### What this task involves
Within the listing below, the lines to output run from the one containing "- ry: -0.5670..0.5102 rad" through the one containing "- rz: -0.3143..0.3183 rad"; copy them exactly and nothing else.

### Given data
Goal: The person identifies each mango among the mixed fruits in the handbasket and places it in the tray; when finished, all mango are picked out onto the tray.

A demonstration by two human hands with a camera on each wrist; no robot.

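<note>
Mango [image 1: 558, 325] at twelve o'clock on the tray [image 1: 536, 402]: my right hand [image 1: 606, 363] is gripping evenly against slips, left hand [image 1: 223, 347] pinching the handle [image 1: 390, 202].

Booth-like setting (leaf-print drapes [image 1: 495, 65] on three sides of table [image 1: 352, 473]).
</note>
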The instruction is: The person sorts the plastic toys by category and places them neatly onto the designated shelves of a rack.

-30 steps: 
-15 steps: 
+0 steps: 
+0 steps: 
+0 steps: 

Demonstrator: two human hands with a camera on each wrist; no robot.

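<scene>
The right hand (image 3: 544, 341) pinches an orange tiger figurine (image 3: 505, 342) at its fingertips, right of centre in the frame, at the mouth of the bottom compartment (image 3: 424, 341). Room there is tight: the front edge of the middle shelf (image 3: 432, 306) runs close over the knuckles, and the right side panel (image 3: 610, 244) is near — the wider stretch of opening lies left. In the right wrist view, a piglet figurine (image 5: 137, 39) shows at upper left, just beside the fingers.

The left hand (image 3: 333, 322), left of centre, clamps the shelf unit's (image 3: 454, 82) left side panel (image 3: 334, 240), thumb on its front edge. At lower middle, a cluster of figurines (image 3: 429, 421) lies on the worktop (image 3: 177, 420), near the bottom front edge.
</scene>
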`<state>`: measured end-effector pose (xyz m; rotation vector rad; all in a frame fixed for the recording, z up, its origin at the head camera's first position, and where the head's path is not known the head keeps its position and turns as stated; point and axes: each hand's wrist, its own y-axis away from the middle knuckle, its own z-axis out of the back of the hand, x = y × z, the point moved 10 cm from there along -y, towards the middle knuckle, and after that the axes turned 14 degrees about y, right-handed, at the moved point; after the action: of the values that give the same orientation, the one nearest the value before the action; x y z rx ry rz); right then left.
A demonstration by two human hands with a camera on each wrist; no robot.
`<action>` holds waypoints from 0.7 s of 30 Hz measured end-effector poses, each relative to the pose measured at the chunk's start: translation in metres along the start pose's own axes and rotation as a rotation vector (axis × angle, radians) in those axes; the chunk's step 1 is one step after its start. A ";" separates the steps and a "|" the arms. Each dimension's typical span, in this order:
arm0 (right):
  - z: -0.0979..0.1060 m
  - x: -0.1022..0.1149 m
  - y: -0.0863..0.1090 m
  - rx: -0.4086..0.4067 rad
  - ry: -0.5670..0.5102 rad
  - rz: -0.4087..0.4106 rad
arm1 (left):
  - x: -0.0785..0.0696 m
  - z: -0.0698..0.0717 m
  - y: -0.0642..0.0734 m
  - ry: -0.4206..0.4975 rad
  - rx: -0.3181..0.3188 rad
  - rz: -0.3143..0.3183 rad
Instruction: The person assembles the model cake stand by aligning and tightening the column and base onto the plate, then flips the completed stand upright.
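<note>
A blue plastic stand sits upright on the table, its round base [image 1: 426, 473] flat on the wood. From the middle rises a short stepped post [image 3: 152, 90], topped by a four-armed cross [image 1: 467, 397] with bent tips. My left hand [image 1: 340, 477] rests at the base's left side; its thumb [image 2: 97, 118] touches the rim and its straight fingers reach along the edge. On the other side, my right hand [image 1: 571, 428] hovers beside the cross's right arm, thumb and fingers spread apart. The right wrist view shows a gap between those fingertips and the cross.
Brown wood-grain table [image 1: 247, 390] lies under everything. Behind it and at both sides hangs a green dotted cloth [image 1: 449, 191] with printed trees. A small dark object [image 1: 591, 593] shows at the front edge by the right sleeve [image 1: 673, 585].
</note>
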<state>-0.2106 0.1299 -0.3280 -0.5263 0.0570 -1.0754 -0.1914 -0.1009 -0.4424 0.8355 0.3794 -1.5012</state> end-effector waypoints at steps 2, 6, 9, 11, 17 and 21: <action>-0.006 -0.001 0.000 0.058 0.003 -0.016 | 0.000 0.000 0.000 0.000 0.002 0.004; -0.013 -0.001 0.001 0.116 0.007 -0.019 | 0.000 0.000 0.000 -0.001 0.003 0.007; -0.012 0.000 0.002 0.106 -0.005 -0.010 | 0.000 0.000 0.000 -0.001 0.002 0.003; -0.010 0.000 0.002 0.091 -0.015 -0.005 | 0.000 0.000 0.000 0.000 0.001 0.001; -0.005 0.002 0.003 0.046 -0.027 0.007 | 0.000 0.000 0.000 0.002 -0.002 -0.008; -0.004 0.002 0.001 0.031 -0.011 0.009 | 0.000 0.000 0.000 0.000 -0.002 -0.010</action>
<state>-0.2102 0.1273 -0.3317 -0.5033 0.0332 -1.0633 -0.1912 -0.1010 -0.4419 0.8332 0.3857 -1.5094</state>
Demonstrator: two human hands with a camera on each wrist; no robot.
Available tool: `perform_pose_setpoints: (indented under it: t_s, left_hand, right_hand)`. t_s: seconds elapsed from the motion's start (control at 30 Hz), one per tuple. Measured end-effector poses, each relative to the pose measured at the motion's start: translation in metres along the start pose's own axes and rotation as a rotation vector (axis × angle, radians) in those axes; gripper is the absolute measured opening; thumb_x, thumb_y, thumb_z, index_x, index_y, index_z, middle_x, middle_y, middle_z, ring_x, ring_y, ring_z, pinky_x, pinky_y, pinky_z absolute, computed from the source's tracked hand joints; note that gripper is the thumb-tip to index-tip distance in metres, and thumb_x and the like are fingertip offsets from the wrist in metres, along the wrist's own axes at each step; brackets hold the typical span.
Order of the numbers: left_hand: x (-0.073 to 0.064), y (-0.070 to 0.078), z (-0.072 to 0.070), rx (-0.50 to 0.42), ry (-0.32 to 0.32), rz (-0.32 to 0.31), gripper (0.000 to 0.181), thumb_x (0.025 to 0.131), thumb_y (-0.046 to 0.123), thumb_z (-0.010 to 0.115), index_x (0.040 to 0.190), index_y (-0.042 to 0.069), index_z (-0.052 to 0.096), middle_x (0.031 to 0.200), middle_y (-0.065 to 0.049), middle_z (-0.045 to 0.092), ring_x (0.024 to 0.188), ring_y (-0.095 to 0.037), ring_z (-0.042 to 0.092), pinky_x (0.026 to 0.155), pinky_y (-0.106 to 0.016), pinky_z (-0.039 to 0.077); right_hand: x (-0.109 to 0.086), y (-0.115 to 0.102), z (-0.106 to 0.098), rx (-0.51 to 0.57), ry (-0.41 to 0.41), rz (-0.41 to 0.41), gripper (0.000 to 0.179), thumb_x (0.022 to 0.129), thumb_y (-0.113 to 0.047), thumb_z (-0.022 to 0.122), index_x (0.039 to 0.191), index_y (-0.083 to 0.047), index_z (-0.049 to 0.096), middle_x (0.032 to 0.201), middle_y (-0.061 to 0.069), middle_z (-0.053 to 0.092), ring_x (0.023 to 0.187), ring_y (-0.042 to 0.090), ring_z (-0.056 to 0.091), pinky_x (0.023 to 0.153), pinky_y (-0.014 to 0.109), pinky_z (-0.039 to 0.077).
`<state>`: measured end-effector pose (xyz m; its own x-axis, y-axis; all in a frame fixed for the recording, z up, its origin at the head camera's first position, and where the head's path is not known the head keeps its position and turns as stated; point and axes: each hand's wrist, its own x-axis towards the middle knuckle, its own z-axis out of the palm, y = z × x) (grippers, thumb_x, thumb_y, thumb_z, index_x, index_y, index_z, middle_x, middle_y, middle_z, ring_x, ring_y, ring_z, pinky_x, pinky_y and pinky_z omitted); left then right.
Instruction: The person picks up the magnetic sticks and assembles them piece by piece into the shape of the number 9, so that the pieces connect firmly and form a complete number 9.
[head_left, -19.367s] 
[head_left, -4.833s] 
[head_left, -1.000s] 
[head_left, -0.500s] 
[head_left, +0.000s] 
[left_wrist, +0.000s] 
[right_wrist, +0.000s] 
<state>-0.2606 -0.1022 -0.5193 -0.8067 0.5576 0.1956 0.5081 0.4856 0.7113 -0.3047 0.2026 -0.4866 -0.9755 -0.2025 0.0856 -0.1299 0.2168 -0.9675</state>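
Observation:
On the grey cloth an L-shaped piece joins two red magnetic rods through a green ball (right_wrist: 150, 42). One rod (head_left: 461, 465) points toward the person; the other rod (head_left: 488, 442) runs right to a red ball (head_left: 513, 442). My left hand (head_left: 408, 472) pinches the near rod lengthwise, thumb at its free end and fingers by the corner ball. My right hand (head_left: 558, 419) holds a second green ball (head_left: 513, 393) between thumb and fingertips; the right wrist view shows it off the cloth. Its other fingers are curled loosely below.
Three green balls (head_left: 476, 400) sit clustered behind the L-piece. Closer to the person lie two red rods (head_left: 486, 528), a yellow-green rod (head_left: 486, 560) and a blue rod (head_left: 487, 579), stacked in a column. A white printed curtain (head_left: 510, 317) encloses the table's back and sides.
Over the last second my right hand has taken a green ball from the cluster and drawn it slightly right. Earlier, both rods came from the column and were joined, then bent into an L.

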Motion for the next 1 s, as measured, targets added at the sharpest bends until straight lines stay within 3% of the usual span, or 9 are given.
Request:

### Written response
  - ry: -0.5670..0.5102 rad
  - rz: -0.4087..0.4106 rad
arm1 (left):
  - x: -0.0785..0.0696 m
  - z: -0.0698..0.0717 m
  - y: -0.0642..0.0734 m
  - ry: -0.4206..0.4975 rad
  - rx: -0.3181..0.3188 rad
  - rz: -0.3143..0.3183 rad

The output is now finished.